Sonntagsgedanken: Mit Kompromissen leben

Als Familie haben wir es uns zur Gewohnheit gemacht, uns immer mal wieder zusammenzusetzen um über das zu reden, was alle Familienmitglieder betrifft. Sei es wie wir mit den Aufgaben im Haushalt umgehen wollen oder ob und wie wir gemeinsam Urlaub machen wollen oder wie wir gemeinsam Feiertage gestalten wollen…. Wir nennen das „Familienkonferenz“. Jeder darf seine Themen, die er besprechen will, angeben und dann werden die Themen besprochen. Früher trafen wir uns regelmäßig – einmal pro Woche – zur Familienkonferenz. Eines der spannendsten Themen waren gemeinsame Unternehmungen. Hier zeigte sich, wie unterschiedlich unsere Vorstellungen von zum Beispiel gemeinsamem Urlaub waren. Der eine wollte unbedingt ins Hotel, der andere campieren, der dritte ans Meer und wieder ein anderer möglichst nicht weit fahren.

Anfänglich versuchte ich mich aus kontroversen Diskussionen herauszuhalten, mir war Einigkeit zu wichtig. Doch es gelang trotzdem fast nie, alle auf eine gemeinsame Linie zu bringen. Zu unterschiedlich waren die Interessen. Wir versuchten zwar etwas zu finden, das allen Wünschen gerecht wurde, aber das gelang nie richtig.

Inzwischen haben wir gelernt. Heute sind wir der Überzeugung, dass die meisten gemeinsamen Aktionen und Projekte nur gut gelingen können, wenn wir Kompromisse schließen. Dabei kann und soll jeder seine Wünsche und Ideen sagen, dann schauen wir, was „hinter“ den Vorstellungen der andern für Bedürfnisse stecken, welche guten Anliegen zu seiner Vorstellung geführt haben und schließlich versuchen wir die Anliegen der einzelnen in einem Kompromiss aufzugreifen.

Was in der Familie gilt, kann auch für andere Gemeinwesen gelten.

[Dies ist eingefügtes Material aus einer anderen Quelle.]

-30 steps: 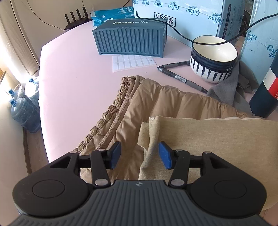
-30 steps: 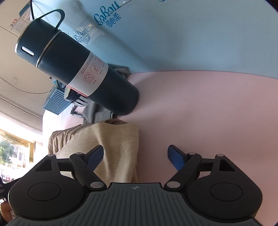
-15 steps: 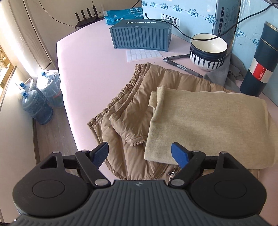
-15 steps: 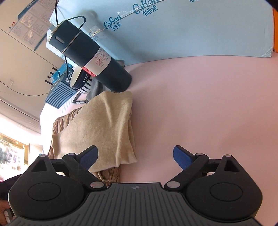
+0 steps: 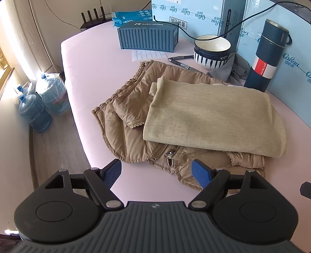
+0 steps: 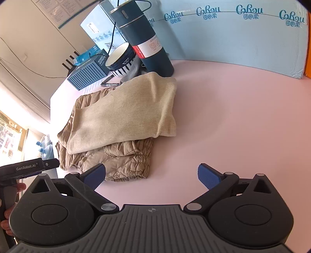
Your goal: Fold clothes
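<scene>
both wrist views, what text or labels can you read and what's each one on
"luckin coffee": top of the blue container box
"MOMENT INSPIRATIO": that box's end face, cut off
"Hot&Cold": red band on the dark flask
"CoRou", with Chinese characters: pale blue cartons
"GenRobot.AI": left gripper, seen from the right wrist view
Too small or blurred: pen label, sticker sheet, wall poster, teal packet

I see bare pink tabletop right of the folded clothes, open for passing. Behind them, a flask, bowl and boxes block my way.
</scene>
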### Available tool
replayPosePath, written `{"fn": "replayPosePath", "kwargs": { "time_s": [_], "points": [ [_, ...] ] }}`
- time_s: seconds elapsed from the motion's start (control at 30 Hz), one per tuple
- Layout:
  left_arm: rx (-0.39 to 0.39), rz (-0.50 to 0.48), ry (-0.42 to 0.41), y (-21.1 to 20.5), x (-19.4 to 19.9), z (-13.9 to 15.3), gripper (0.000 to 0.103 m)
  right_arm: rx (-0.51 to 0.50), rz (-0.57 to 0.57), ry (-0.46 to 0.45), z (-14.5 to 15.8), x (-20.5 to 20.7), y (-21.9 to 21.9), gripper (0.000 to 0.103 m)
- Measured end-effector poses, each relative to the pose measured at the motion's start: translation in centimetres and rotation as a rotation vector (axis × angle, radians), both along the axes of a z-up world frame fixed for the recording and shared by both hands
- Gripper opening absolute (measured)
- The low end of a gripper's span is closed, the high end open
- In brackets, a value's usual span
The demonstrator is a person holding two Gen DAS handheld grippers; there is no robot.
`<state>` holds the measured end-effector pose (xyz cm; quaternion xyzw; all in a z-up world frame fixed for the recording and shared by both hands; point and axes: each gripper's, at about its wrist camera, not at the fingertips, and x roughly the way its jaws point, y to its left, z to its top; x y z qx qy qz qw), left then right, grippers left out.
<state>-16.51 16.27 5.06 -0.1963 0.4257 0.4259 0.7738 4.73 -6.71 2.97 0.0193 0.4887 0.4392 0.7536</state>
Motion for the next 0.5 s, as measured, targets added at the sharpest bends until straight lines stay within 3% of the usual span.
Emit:
{"fn": "replayPosePath", "kwargs": {
  "time_s": [0.5],
  "points": [
    [0.060,-0.035,-0.010,-2.3,-0.3,1.2,0.082,0.032,0.080,-0.027,1.3,-2.7,1.1,0.103]
  ]
}}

Überall dort, wo Menschen zusammenkommen, treffen unterschiedliche Interessen und unterschiedliche Vorstellungen aufeinander, in Gemeinden, Verbänden ja in allen Sozialsystemen. Auch hier kann gutes Zusammenleben nur gelingen, wenn wir bereit sind Kompromisse zu schließen. Wenn wir versuchen, das, was hinter den Anliegen für Bedürfnisse und Vorstellungen stecken zu verstehen. Wenn wir lernen, Abschied zu nehmen von unserer Illusion, dass man seinen Willen durchsetzen muss. Gleichzeitig muss jeder sich mit seinen Vorstellungen einbringen und die Gründe für seine Interessen erläutern. So kann unser Gemeinwesen reifen und wachsen und die Zugehörigkeit aller fördern.

Politik ist ein wichtiges Feld welches unser Gemeinwesen regelt. Auch hier muss man bereit sein, sich auf Kompromisse einzulassen. Auch hier gibt es keine Lösung, die allen gleichermaßen schmeckt, auch hier geht es darum, sich einzubringen und seine Anliegen und Werte zu vertreten. Auch hier gehört es dazu, hinter den geäußerten Zielen die dahinterliegenden Anliegen zu verstehen.

Eine für alle gute menschliche Zukunft kann nur gelingen, wenn wir uns als Teil der Gesellschaft verstehen. Wenn wir versuchen, uns zu verstehen und immer neu damit anfangen.